*PROBLEM TO SOLVE*. Transcribe exactly everything in the data below from the line containing "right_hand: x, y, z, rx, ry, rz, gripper" down to the line containing "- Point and", both lines included and nothing further.

*GIVEN DATA*.

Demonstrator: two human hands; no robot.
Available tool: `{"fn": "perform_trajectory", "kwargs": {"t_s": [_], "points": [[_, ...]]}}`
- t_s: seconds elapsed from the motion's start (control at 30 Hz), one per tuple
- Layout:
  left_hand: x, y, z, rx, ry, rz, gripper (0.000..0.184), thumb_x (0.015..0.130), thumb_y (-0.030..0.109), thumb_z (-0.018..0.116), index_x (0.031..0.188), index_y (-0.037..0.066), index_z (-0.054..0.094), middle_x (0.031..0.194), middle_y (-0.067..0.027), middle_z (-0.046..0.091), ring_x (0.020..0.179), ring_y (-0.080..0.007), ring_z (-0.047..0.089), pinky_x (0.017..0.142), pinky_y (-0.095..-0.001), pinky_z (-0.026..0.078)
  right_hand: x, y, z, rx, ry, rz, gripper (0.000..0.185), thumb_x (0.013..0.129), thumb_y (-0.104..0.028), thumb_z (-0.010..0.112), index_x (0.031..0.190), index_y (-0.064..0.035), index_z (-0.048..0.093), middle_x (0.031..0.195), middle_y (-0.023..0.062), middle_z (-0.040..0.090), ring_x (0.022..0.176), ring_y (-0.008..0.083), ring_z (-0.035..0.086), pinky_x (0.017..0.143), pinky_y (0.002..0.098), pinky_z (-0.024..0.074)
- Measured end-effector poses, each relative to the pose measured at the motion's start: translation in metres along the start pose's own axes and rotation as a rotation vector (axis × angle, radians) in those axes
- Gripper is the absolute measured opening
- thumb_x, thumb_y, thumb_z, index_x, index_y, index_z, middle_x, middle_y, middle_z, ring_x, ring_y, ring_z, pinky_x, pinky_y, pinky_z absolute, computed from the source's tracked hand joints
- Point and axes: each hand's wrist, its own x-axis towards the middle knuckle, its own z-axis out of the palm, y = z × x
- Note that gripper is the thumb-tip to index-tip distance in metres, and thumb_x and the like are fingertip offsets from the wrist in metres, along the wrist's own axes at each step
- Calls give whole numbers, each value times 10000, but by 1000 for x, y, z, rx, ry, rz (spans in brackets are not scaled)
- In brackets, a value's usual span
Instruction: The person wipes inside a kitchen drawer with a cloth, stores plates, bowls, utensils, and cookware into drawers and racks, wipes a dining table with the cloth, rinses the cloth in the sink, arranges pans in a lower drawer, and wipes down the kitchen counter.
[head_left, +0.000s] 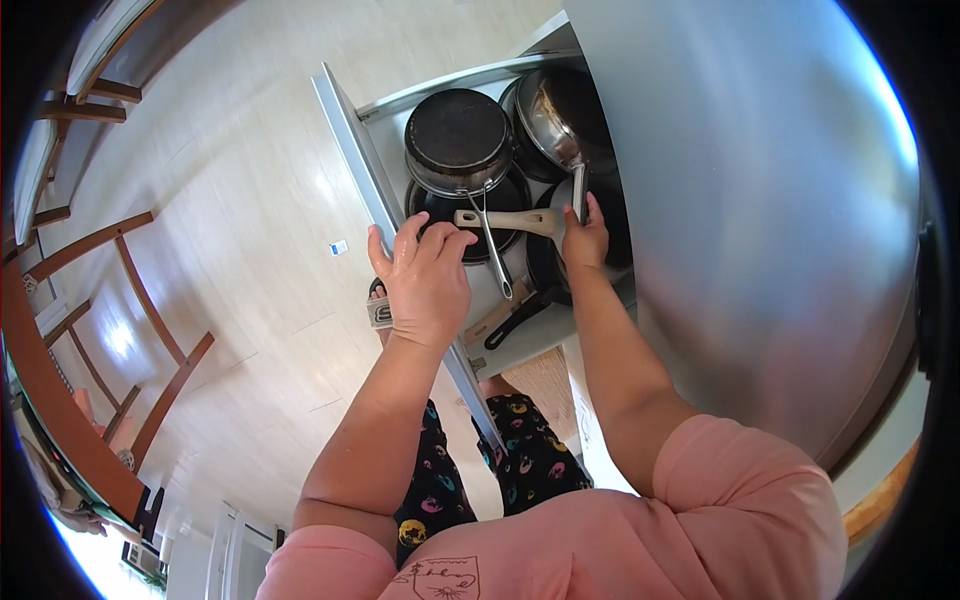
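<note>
An open drawer [385, 110] holds several pans. My right hand [585, 237] is closed round the metal handle of a shiny pan [547, 118] at the drawer's back right. My left hand [430, 277] hovers over the drawer's front edge, fingers spread and holding nothing. Near its fingertips lies a beige pan handle [510, 222], crossed by the metal handle of an upside-down dark-bottomed pot [460, 130]. That pot rests on a black pan [515, 195]. A black handle [517, 320] lies nearer to me in the drawer.
A large silvery appliance surface [750, 220] borders the drawer on the right. Wooden chairs [150, 300] and a table edge [60, 400] stand at the left. A small white-and-blue item [339, 248] lies on the floor. My sandalled foot [380, 308] is beside the drawer front.
</note>
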Motion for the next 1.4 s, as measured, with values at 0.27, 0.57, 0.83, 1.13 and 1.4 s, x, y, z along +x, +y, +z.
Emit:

*EXERCISE OUTPUT*.
  right_hand: x, y, z, rx, ry, rz, gripper (0.000..0.185), thumb_x (0.013..0.129), thumb_y (-0.104..0.028), thumb_z (-0.010..0.112), index_x (0.031..0.190), index_y (-0.064..0.035), index_z (-0.048..0.093), middle_x (0.031..0.195), middle_y (-0.023..0.062), middle_z (-0.040..0.090), ring_x (0.022..0.176), ring_y (-0.008..0.083), ring_z (-0.035..0.086), pinky_x (0.017..0.143), pinky_y (0.002..0.098), pinky_z (-0.024..0.074)
- Measured end-effector poses, each relative to the pose measured at the motion's start: translation in metres along the start pose's own axes and rotation as a rotation vector (axis × angle, radians) in those axes
- Gripper is the absolute measured opening
- thumb_x, thumb_y, thumb_z, index_x, index_y, index_z, middle_x, middle_y, middle_z, ring_x, ring_y, ring_z, pinky_x, pinky_y, pinky_z absolute, computed from the source's tracked hand joints
- Point and axes: each hand's wrist, its own x-axis towards the middle knuckle, its own z-axis out of the palm, y = z × x

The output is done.